====== Data ======

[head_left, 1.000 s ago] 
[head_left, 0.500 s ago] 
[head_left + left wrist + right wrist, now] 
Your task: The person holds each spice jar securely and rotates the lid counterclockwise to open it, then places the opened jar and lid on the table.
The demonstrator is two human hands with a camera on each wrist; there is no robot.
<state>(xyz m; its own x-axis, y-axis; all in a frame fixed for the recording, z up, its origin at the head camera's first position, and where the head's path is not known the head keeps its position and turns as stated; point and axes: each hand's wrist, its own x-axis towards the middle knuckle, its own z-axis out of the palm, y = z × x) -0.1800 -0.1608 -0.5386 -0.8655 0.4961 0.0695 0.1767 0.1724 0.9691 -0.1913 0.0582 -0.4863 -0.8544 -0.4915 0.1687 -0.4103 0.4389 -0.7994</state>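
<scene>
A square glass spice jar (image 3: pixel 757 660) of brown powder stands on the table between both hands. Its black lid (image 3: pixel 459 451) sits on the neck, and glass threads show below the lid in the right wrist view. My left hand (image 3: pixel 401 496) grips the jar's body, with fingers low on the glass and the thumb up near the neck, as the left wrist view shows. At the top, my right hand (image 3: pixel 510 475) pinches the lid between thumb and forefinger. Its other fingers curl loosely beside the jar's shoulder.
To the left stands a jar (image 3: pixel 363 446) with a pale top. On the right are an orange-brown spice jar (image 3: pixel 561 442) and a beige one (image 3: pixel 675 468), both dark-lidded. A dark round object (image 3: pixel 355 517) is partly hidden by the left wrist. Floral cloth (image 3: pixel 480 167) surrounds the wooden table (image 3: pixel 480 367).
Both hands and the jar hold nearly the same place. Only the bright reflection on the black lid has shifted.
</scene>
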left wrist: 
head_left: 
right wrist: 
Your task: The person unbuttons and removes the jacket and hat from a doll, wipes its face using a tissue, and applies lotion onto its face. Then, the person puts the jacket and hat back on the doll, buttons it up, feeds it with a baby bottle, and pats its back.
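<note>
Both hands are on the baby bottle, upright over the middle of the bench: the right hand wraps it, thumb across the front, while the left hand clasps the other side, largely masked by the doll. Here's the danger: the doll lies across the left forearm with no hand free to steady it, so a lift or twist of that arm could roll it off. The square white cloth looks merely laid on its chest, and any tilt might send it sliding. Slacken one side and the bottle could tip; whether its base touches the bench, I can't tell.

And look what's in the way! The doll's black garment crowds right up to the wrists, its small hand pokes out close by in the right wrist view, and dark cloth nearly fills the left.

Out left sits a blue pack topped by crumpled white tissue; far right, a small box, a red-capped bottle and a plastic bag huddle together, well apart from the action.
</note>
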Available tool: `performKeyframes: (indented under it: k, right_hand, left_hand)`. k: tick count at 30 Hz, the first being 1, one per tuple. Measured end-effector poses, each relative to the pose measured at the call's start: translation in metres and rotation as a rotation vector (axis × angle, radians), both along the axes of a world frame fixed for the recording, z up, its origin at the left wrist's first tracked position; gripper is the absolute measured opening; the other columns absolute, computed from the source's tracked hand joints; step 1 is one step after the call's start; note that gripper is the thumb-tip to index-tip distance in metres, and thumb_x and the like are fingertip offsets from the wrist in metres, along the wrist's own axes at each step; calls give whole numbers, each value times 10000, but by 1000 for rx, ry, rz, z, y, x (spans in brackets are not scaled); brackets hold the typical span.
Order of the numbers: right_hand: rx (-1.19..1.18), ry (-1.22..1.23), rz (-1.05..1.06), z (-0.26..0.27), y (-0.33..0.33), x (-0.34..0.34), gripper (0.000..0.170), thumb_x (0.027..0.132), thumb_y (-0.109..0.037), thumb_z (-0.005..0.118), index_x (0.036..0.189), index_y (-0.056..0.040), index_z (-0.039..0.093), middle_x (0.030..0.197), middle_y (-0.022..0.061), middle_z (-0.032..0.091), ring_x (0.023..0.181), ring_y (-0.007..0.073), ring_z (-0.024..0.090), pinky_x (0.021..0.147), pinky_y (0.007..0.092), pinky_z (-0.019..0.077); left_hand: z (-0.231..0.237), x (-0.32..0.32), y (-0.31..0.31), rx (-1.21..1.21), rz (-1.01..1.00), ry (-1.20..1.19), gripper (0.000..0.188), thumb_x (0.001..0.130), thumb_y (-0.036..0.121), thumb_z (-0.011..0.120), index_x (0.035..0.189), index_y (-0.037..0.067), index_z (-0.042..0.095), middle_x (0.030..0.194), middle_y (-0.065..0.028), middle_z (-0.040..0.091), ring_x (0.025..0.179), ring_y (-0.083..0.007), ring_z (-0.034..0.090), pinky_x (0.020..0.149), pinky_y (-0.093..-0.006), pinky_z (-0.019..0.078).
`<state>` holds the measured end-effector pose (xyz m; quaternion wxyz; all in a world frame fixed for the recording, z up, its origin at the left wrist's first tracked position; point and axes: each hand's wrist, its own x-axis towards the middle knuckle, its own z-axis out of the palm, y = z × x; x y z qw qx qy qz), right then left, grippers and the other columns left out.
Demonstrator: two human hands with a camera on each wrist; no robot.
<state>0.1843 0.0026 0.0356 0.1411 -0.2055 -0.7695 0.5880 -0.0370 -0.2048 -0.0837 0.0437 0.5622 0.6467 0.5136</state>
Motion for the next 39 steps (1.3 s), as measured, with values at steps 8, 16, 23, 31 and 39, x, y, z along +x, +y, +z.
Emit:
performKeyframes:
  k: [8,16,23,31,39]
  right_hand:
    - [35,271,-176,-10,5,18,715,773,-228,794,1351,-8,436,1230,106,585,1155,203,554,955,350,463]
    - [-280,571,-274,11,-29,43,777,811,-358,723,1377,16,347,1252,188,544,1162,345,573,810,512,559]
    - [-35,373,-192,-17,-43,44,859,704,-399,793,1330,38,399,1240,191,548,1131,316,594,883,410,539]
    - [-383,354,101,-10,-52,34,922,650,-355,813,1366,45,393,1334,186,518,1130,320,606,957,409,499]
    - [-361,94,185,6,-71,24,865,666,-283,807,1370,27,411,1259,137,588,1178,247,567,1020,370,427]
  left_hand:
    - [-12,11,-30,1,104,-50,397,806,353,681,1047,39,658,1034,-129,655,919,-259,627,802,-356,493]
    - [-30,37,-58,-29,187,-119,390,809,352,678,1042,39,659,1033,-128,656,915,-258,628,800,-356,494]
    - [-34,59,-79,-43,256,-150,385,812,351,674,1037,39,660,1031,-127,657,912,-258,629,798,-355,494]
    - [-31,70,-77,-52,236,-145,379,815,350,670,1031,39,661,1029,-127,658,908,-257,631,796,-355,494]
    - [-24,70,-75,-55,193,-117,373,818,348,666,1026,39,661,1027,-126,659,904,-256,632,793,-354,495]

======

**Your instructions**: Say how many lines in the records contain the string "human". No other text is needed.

**Answer space**: 2